A relatively new and emerging diagnostic method for imaging atherosclerosis is MRI based on targeted contrast agents (CAs) for molecular imaging. The aim of the technique is to visualize pathological processes related to and associated with atherosclerosis at the cellular and molecular levels for improved characterization of disease progression and characterization of plaque phenotype, particularly stability (13, 14). Molecular imaging of macrophages may be of great use in predicting the severity of the disease, since macrophages play a predominant role in plaque formation and progression (3).
MRI, as a molecular imaging modality, has two important limitations that have to be taken into consideration. The first limitation is related to the relatively low sensitivity of MRI as compared to nuclear methods (15). Second, although MRI outclasses the spatial resolution of most noninvasive imaging modalities (e.g., positron emission tomography [PET] and single-photon emission computed tomography [SPECT]), the resolution is limited to approximately 0.5 mm on clinical systems and to 0.05 mm on a high-field experimental system. In order to deal with these limitations, sophisticated contrast materials need to be developed for molecular MRI (15).

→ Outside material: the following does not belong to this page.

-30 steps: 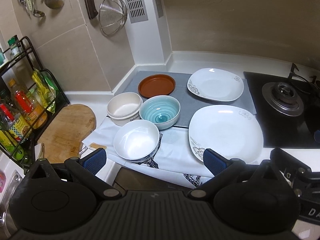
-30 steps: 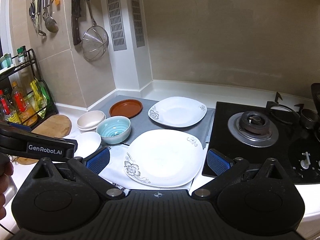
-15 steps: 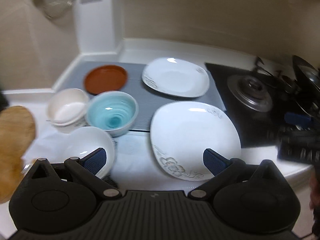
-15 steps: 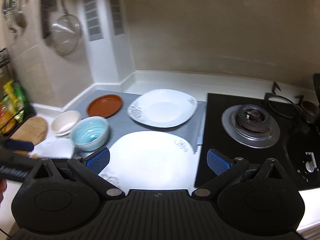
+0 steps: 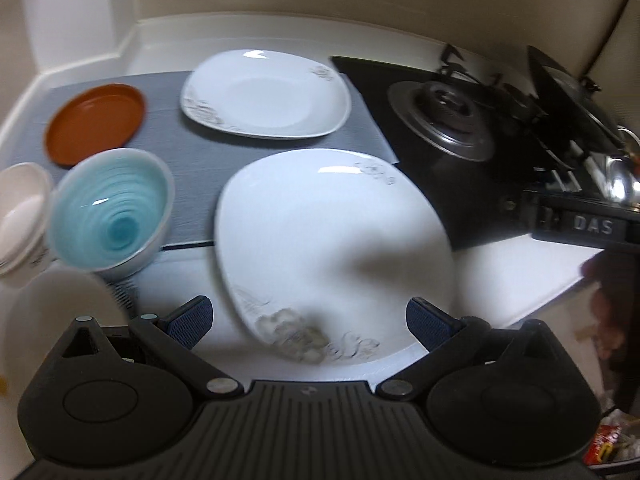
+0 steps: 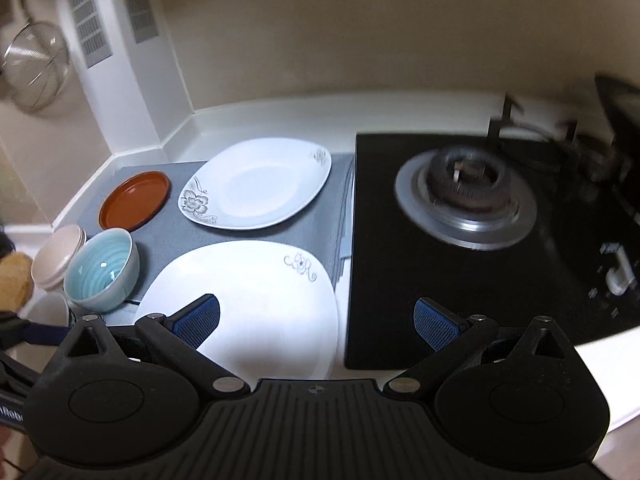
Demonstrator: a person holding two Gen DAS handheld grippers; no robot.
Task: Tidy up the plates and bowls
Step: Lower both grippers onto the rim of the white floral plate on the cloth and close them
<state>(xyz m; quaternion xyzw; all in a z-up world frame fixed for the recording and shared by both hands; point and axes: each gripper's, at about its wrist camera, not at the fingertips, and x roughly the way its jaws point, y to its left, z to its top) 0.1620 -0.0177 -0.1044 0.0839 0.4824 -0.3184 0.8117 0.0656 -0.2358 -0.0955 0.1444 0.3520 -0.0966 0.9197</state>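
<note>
A large white square plate point(image 5: 332, 248) with a grey flower print lies nearest on the counter; it also shows in the right wrist view point(image 6: 256, 300). A second white plate point(image 5: 266, 94) point(image 6: 256, 184) lies behind it on a grey mat. A brown saucer point(image 5: 94, 124) point(image 6: 134, 200), a blue bowl point(image 5: 110, 220) point(image 6: 102, 270), stacked cream bowls point(image 5: 20, 212) point(image 6: 58, 254) and a white bowl point(image 5: 60, 304) stand to the left. My left gripper point(image 5: 310, 320) is open, just above the near plate's front edge. My right gripper point(image 6: 316, 320) is open, over that plate's right edge.
A black gas hob point(image 6: 480, 232) with a burner point(image 5: 444, 120) fills the right side, touching the mat's edge. A strainer point(image 6: 34, 66) hangs on the wall at left. A wooden board point(image 6: 14, 280) lies far left. The counter's front edge point(image 5: 540, 292) runs near right.
Both grippers have swung right and moved closer to the counter. The near plate now sits between my left gripper's fingers in view. The rack and wall utensils have left the left view.
</note>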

In this study we developed and applied a macrophage-specific CA for MRI based on paramagnetic and pegylated immunomicelles equipped with an optical label for parallel detection with fluorescence imaging and microscopy. The micelles were prepared from a gadolinium diethylene triamine pentaacetic acid (Gd-DTPA)-based amphiphile and a pegylated lipid (16). Specificity for macrophages was introduced by covalently conjugating antibodies specific for the macrophage scavenger receptor (MSR, CD204) to the paramagnetic micelles (17). For fluorescence imaging the micelles were either equipped with rhodamine or prepared such that a fraction carried a quantum dot (QD) in the micelle core. QDs are semiconductor nanocrystals in the size range of 2–6 nm that upon excitation emit photons of a defined wavelength depending on the size and composition of the QD. QDs have several important advantages over organic fluorophores, including a broad excitation window, a narrow and tunable emission profile, and resistance to photobleaching (18, 19). Furthermore, QDs exhibit a high quantum yield. These properties make QDs excellent tools for molecular imaging (20), especially when combined with a label for a complementary imaging modality, such as MRI (16).

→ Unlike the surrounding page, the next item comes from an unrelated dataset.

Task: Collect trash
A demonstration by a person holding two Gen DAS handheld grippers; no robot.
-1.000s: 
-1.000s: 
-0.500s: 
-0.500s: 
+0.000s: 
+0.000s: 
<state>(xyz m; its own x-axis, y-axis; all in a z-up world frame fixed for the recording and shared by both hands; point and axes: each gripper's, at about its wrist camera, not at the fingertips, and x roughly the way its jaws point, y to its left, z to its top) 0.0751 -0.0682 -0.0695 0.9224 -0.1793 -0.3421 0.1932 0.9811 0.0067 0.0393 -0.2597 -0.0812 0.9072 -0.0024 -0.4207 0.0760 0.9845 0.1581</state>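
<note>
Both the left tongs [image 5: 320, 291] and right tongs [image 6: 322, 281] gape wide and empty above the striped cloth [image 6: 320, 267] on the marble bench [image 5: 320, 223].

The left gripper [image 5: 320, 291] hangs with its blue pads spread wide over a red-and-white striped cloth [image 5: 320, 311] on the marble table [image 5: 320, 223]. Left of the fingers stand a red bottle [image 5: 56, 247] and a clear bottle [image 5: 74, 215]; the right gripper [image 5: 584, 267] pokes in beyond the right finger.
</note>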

High-resolution MRI of the abdominal aorta was performed prior to and 24 h after the macrophage-targeted CA was applied in an apolipoprotein E knockout (apoE-KO) mouse model of atherosclerosis. Nontargeted micelles served as a control agent. The uptake of the CA was also visualized with optical imaging in excised and intact aortas of the animals. Last, 10-μm-thick sections of the aortas were assessed by histopathology and fluorescence microscopy.
MATERIALS AND METHODS
Paramagnetic micelles were prepared by lipid film hydration. In short, PEG-DSPE (1,2-distearoyl-sn-glycero-3-phosphoethanolamine-N-[methoxy(polyethylene glycol)-2000]) and Gd-DTPA-BSA (Gd-DTPA-bis(stearylamide) were dissolved in chloroform/methanol (10/1) in a 1:1 ratio and evaporated to dryness by rotary evaporation at 40°C. The obtained film was further dried under nitrogen for 15 min and heated to 65°C. Next, the film was hydrated with a 4-2-hydroxyethyl-1-piperazineethanesulfonic acid (HEPES) buffer (20 mM HEPES, 135 mM NaCl, pH 6.7) at 65°C. This suspension was vigorously vortexed and kept at 65°C until a clear solution was obtained, indicating a small size of the formed aggregates. For micelles that were used to attach antibodies to the distal end of the PEG-chains, 10% PEG-DSPE was replaced by Mal-PEG-DSPE (1,2-distearoyl-sn-glycero-3-phosphoethanolamine-N-[maleimide(poly(ethylene glycol))2000]). For fluorescence microscopy, 0.1 mol percent of rhodamine-PE was added to these preparations. The longitudinal and transverse relaxivity r1 and r2 in HEPES buffer at 60 MHz and 40°C were 10 and 15 mM–1 s–1, respectively.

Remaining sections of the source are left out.